Now in its fifth year, the Stephen O’Grady Foundation has raised nearly $24,000 in scholarships in the name of the beloved Little League coach and Executive Director of the Salem Boys and Girls Club, who was tragically killed by in an automobile accident in 1999. A large assist goes to the City of Salem, which has donated its course, Olde Salem Greens, free of charge for the tournament.

“We don’t have any of the big corporate sponsors and what it is is a real grass roots effort,” says Beth O’Grady, Steve’s sister and the foundation’s president. O’Grady sees the annual tourney as bittersweet.

“It’s what you make out of it. It’s emotional, but if you look at it as here are all these friends of Steve smiling and joking and taking to the links for him, it makes you happy.”

The tourney, which this year tees off Monday, August 23rd, has traditionally offered both a morning and afternoon flight, but will just have one morning flight this year.

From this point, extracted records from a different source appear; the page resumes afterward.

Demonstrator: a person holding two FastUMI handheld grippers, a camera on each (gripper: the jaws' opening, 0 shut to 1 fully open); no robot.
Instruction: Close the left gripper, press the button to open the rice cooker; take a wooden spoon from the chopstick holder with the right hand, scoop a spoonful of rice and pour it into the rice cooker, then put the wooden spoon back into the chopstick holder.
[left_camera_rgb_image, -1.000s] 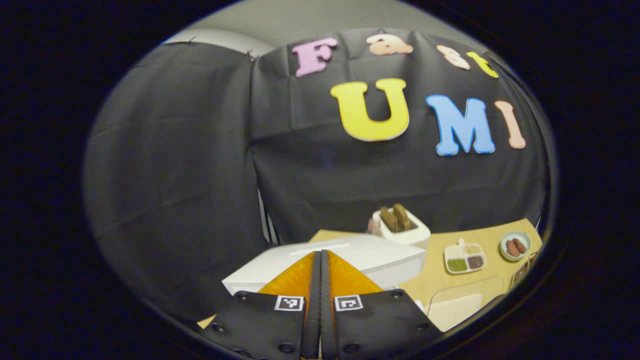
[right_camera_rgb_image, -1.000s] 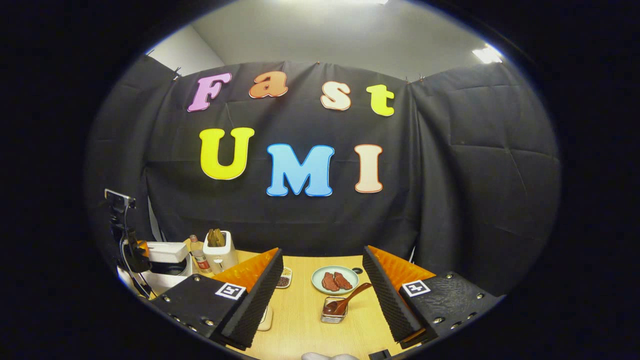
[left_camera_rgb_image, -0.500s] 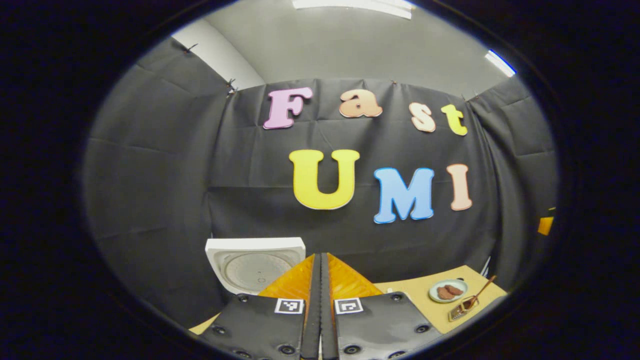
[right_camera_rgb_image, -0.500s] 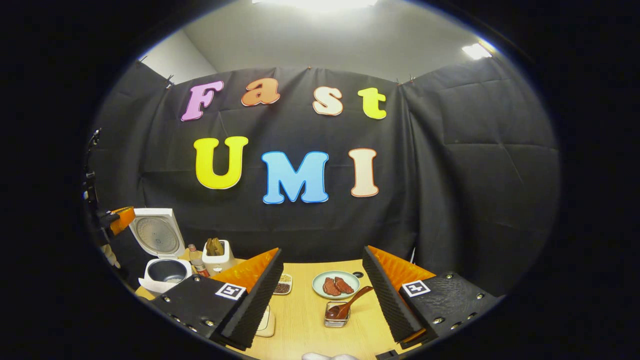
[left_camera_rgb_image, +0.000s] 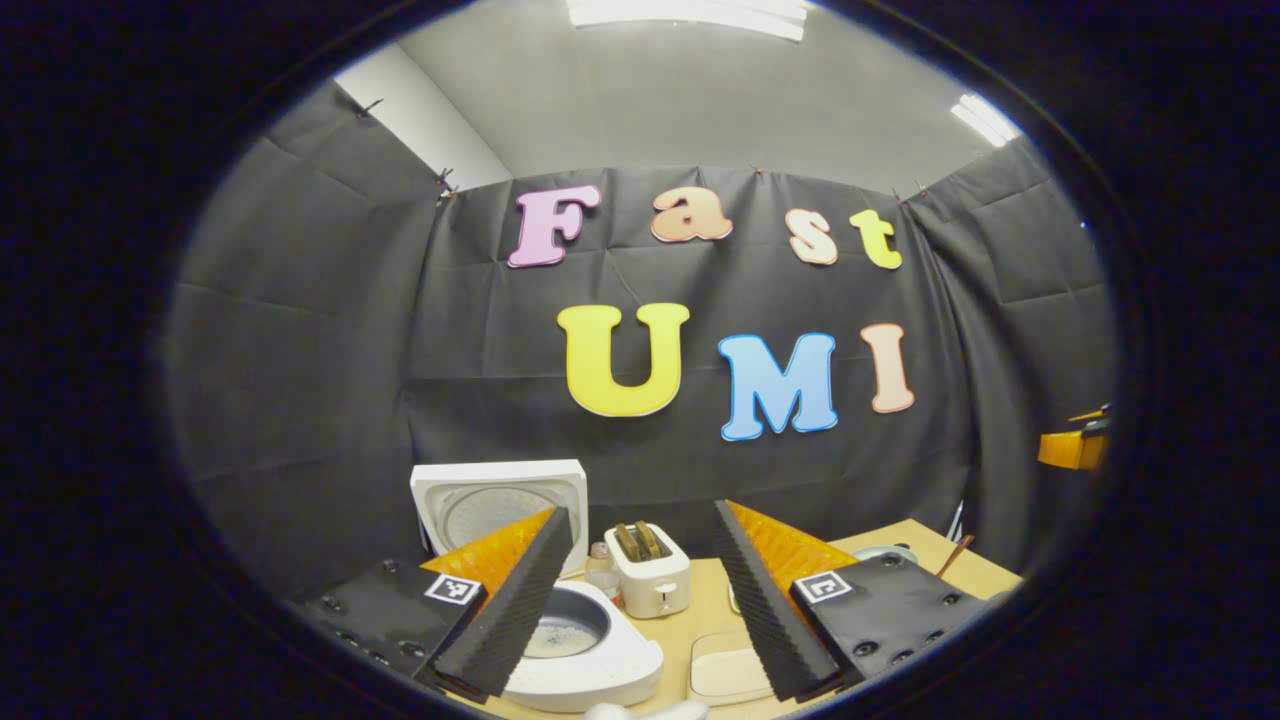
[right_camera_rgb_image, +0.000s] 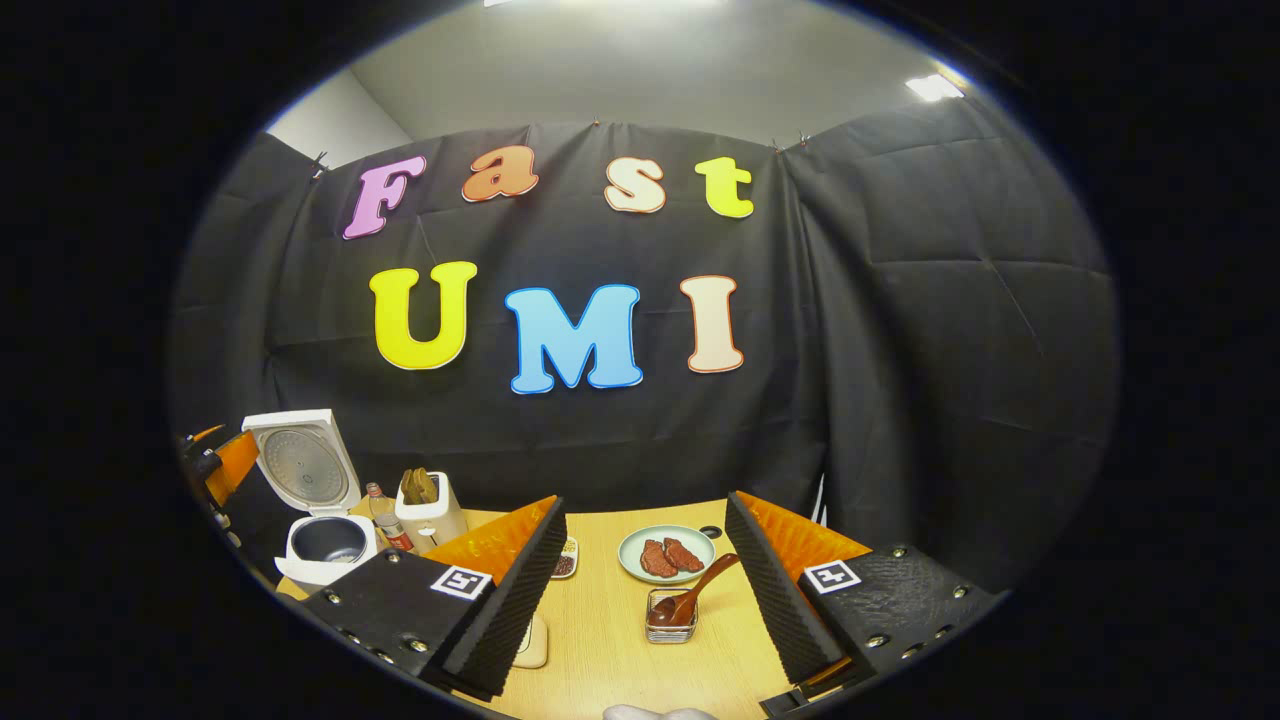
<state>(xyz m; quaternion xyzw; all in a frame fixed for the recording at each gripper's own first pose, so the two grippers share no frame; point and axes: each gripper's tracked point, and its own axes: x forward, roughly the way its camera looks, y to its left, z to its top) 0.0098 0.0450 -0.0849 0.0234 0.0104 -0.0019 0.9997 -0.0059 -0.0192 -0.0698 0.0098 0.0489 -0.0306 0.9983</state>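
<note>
White plastic marks the rice cooker (left_camera_rgb_image: 580, 640) in the left gripper view; its lid (left_camera_rgb_image: 500, 505) stands upright at the back and the inner pot lies open below, partly behind the left hand-held gripper (left_camera_rgb_image: 640, 600), whose two foam-lined fingers are spread wide with nothing between them; a white toaster (left_camera_rgb_image: 652, 575) with two brown slices in its slots stands just beside the cooker, with a small bottle (left_camera_rgb_image: 600, 562) between the two; a pale flat pad (left_camera_rgb_image: 725, 670) lies on the wooden desk (left_camera_rgb_image: 700, 610) between the fingers; at the far right edge an orange part of the other gripper (left_camera_rgb_image: 1072, 446) shows, well apart.

Wood grain of the desk (right_camera_rgb_image: 610, 640) runs between the fingers of the right hand-held gripper (right_camera_rgb_image: 645, 600) in the right gripper view; that gripper is open too and holds nothing; the wooden spoon (right_camera_rgb_image: 695, 598) leans tilted in a small clear holder (right_camera_rgb_image: 670, 620) ahead, between the fingers but touching neither; a pale green plate (right_camera_rgb_image: 665, 553) with two reddish-brown pieces sits just behind the holder; far to the left stands the rice cooker (right_camera_rgb_image: 325, 545) with its lid (right_camera_rgb_image: 305, 465) raised, the toaster (right_camera_rgb_image: 428, 510) near it, and an orange piece of the left gripper (right_camera_rgb_image: 232, 462) beside the lid.
</note>
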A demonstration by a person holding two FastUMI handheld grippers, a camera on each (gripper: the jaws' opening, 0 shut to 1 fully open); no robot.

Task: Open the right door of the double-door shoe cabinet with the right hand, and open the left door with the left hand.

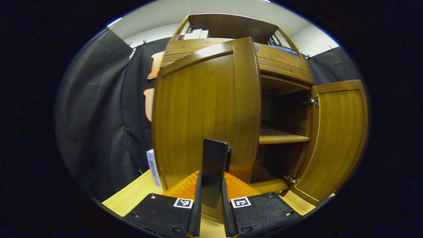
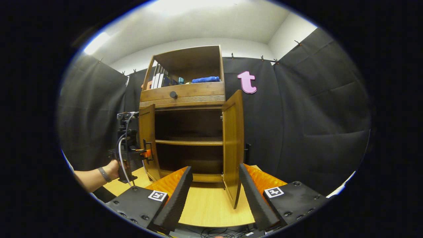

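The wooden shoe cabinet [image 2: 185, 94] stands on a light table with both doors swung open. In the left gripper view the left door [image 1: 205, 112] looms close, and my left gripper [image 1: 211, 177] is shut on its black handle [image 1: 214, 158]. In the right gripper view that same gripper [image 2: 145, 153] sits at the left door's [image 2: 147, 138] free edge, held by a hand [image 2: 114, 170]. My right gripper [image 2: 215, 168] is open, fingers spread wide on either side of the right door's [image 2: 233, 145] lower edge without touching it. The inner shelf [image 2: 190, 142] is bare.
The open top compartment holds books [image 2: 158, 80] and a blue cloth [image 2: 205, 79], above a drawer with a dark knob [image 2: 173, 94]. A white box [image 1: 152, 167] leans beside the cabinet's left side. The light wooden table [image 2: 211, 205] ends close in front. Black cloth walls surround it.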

“With so many non-profits out there it is competitive, but that’s a good thing. They’re all providing so many scholarships, which is great,” says O’Grady, who is proud that the tourney has stayed true to the fun-loving and down-to-earth qualities of its namesake.

“We like to think that we get a certain amount out of people each year because of their connection with Steve, but we also like to think the reason that a lot of people come back each year is because we make it fun.”

Like any other type of fundraising event, sponsors can make a, well, gigantic difference. Giant Glass has stepped up to the plate for the annual Bishop Fenwick tournament, which raised some $29,000 last year. Likewise, it’s hard to underestimate what the Boston Private Bank and Trust’s sponsorship has meant to Frangos and the Commodore Tournament.

“What we bring to the table is the ability to network and spread the word about the North Shore ARC,” points out the bank’s president, Mark Thompson.

With the help of these kinds of sponsorships, the Commodore Tournament has been able to make a huge impact to the ARC by funding mobile care units, several halfway houses and the Cape Ann Child Intervention Center. It is improvements like these that are the ultimate reward and the ones that will leave a lasting impact on tournament organizers and recipients alike long after the last autographed putter has been auctioned off.

“The most rewarding thing for me is meeting the families,” says Frangos.

“They’re so appreciative of what the North Shore ARC has been able to do for them. It’s very touching.”